Directions »
Nothing but the text belongs in the answer: the listing below, copied exactly, without pictures.

□ □ □ □ □ □ □

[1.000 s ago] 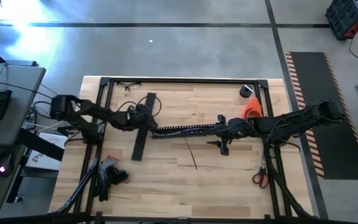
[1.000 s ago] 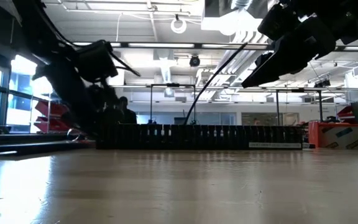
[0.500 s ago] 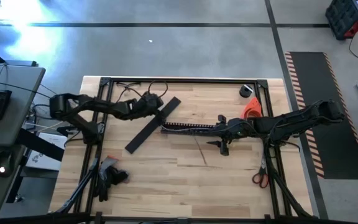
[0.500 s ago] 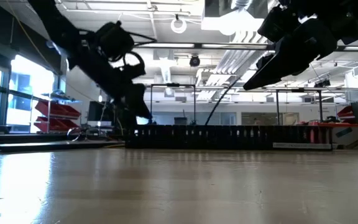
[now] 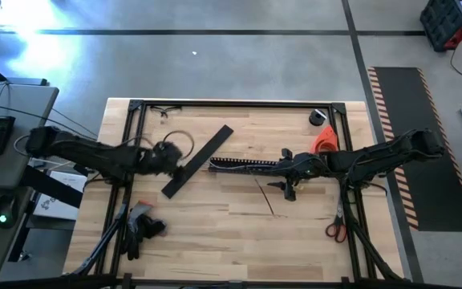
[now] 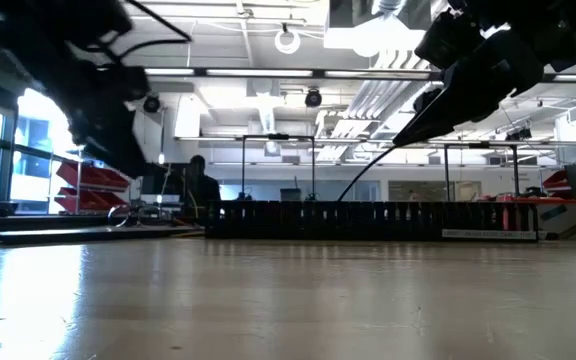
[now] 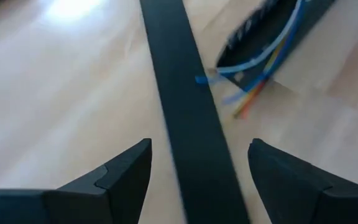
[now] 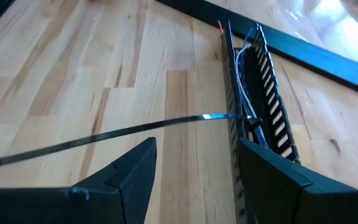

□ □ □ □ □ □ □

Output of the exercise »
[1.000 s ago] 
[1.000 s ago] 
[0.500 s ago] 
[0.500 s ago] 
[now] 
[now] 
[now] 
[now] 

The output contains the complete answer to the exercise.